Source: Universities – Science Po in English
My work focuses on the long-term legacies of wars on political participation in post-conflict societies. During civil wars, it is not uncommon to see the emergence of alternative forms of social orders at the local level, under the control of armed actors such as paramilitaries, rebel groups, state counterinsurgent forces, and others.
These actors often impose new norms of civilian behaviour, organisation, and seek to instil new political ideologies in the populations under their control. Although we now understand well how these orders emerge and function across the globe, we still lack an understanding of how they reshape the organisation and political subjectivities of civilians. These new social relations and political subjectivities regularly endure well beyond the end of the conflict, with important implications for state-society relations, peacebuilding, and political representation post-conflict.
Through a rigorous comparison of Mayan indigenous communities who survived the civil war (1960-1996) and the Mayan genocide (1980-1983) in Northern Guatemala along the Mexican border, I compare how the control of state forces, rebel actors, and humanitarian actors in refugee camps in Mexico ushered in the emergence of alternative forms of social orders during the war. Using in-depth interviews with survivors, extensive archive evidence, and an original household survey embedded in nine months of ethnographic fieldwork, I show that these social orders durably shaped the forms of organisation and the political thinking of local civilian populations.

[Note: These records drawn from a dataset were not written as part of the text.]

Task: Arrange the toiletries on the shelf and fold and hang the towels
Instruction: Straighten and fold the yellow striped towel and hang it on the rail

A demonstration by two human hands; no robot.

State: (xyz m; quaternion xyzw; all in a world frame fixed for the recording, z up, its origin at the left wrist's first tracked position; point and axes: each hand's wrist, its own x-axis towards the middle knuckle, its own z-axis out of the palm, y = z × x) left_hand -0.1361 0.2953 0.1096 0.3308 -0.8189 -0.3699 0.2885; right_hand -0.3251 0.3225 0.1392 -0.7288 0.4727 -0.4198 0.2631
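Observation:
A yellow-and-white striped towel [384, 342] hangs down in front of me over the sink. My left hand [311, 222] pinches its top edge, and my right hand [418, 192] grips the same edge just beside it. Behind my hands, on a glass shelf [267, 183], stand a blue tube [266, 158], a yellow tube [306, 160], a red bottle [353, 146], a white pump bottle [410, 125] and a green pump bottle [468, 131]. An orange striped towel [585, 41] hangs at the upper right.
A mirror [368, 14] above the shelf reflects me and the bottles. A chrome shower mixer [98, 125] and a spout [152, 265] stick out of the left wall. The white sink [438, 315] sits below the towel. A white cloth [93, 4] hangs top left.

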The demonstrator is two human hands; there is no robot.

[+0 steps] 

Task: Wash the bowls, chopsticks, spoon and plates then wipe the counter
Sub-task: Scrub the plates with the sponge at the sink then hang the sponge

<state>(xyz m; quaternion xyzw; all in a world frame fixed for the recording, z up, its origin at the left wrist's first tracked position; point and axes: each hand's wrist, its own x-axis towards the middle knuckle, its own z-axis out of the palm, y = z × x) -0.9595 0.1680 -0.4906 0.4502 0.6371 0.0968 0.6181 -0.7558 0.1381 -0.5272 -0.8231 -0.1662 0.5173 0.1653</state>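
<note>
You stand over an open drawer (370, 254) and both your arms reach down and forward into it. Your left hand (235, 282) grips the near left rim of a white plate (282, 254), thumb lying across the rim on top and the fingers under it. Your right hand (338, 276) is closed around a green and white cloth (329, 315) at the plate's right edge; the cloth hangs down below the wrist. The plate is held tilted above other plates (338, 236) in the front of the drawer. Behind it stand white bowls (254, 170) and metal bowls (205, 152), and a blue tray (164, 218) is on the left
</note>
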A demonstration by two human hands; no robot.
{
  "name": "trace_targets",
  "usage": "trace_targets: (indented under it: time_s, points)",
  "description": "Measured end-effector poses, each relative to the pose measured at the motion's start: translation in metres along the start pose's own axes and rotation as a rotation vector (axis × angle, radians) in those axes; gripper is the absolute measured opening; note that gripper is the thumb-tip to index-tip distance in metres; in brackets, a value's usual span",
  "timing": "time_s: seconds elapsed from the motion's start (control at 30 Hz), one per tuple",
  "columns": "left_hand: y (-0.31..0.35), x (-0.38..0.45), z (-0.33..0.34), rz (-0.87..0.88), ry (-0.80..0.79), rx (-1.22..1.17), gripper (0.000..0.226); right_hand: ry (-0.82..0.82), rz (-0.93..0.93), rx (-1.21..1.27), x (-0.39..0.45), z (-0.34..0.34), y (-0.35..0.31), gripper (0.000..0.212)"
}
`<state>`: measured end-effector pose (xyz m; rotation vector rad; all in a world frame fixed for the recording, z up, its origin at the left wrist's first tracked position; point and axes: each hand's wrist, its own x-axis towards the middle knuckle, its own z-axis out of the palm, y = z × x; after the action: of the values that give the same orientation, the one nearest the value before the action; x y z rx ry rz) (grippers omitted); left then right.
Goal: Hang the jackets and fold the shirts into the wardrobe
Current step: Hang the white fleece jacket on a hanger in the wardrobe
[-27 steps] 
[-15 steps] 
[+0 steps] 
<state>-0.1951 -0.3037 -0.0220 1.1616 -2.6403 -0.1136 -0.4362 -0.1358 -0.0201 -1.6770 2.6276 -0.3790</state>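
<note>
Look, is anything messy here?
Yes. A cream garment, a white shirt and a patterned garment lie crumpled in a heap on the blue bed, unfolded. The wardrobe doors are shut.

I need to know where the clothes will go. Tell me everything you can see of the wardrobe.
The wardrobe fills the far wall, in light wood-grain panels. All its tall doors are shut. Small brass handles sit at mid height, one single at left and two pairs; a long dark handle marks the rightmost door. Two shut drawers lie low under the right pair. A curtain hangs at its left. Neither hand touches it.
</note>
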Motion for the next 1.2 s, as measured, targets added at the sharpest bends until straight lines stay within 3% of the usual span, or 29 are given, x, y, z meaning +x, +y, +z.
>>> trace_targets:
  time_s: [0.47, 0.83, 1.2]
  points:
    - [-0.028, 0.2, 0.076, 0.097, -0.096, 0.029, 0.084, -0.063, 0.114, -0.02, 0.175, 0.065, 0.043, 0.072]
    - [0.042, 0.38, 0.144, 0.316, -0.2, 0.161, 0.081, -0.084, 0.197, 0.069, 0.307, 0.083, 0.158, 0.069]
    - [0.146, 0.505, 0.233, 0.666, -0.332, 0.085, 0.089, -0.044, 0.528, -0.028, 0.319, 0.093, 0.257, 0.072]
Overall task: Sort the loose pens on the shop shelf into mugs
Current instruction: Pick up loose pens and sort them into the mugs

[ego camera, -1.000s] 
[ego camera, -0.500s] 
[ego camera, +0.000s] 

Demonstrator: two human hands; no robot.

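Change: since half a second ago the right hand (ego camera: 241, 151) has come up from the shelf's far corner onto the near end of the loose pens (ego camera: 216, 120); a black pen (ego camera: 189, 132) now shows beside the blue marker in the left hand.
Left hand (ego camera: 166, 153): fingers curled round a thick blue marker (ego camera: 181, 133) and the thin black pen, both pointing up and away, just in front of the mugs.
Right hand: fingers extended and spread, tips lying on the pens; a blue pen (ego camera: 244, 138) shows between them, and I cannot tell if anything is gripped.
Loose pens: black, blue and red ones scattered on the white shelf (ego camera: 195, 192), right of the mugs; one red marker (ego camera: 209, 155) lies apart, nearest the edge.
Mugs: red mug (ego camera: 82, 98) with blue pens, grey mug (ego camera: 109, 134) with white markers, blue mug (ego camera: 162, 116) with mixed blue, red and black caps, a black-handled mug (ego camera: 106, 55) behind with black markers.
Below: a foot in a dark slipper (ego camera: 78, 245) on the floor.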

I find that, after the war, these legacies endured to shape patterns of indigenous engagement in protests and electoral politics, but also their capacity to resist the encroachment of organised crime and dispossession by agribusiness. These differences have fundamental implications for survivor access to representation, public goods and services, and the continuity of indigenous self-determination in Norther Guatemala.
While I focused on Guatemala, these findings have important implications for other war-ridden countries, and my book project will include a comparative study of Colombia’s internal conflict, while future projects will incorporate cases from other world regions.